There’s a lovely demonstration of simple neural networks at playground.tensorflow.org, which I recommend to anyone interested in teaching or studying them. It shows the inputs, the hidden nodes, and the output classification, and how they change with training. You can add more neurons or more layers interactively, and fiddle with the training parameters. I wish something like this had been available in the early 90s when I was learning about neural networks.
On the other hand, what it shows is the sort of neural network I learned about in the early 1990s (yes, it has regularisation, but that’s in the mysterious options at the top, not in the fun-to-play-with toys). Back then, neural networks were interesting but not terribly impressive as classifiers. We’d already stopped thinking they really worked like biological neurons, and as black-box semiparametric binary regression models they were only ok.
Modern neural nets suddenly started to give seriously impressive results for image classification just a few years ago, and that’s because size matters.
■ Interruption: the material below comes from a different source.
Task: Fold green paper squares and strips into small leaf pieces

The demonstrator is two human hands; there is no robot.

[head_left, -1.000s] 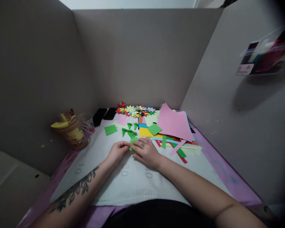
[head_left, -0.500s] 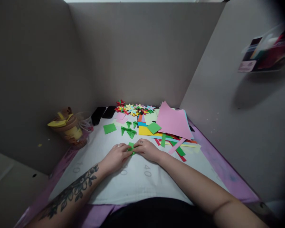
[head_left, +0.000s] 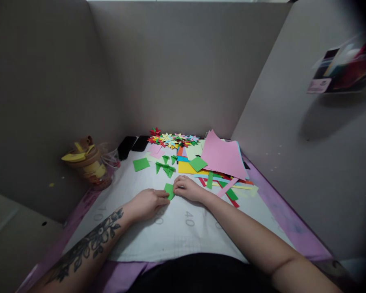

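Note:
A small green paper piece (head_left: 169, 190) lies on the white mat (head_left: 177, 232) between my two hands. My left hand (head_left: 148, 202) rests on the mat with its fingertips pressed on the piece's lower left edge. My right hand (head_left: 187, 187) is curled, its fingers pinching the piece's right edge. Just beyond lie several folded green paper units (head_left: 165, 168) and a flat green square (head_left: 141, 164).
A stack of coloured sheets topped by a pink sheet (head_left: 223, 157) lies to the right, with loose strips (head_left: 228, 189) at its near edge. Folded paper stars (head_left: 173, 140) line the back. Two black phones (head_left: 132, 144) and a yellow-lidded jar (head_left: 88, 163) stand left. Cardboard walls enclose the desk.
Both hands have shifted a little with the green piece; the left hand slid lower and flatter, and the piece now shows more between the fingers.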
The thousand-fold increase in computation power and training data over the past couple of decades is what neural networks needed. The tensorflow playground shows how the components of a neural network work, but I don’t think they don’t help much with understanding how image classification works in really big networks. After all, Marvin Minsky, one of the inventors of these ‘perceptrons’, famously planned for substantial progress in computer vision as a project for the summer of 1966, as the XKCD cartoon notes.
We’ve had this sort of teaching problem in statistics for years. Textbooks were (are?) full of tiny data sets, small enough that computations can be done on a hand calculator or the data entered by hand into a computer. Students are told to work through all the computational steps; it’s supposed to give them a feeling for the data. What it gives them (apart from a revulsion for data) is a sense of the behaviour of very simple statistics on very small data sets, and increased difficulty in understanding the law of large numbers, the central limit theorem, the curse of dimensionality, and other important facts that don’t show up in a \(20x3\) data table.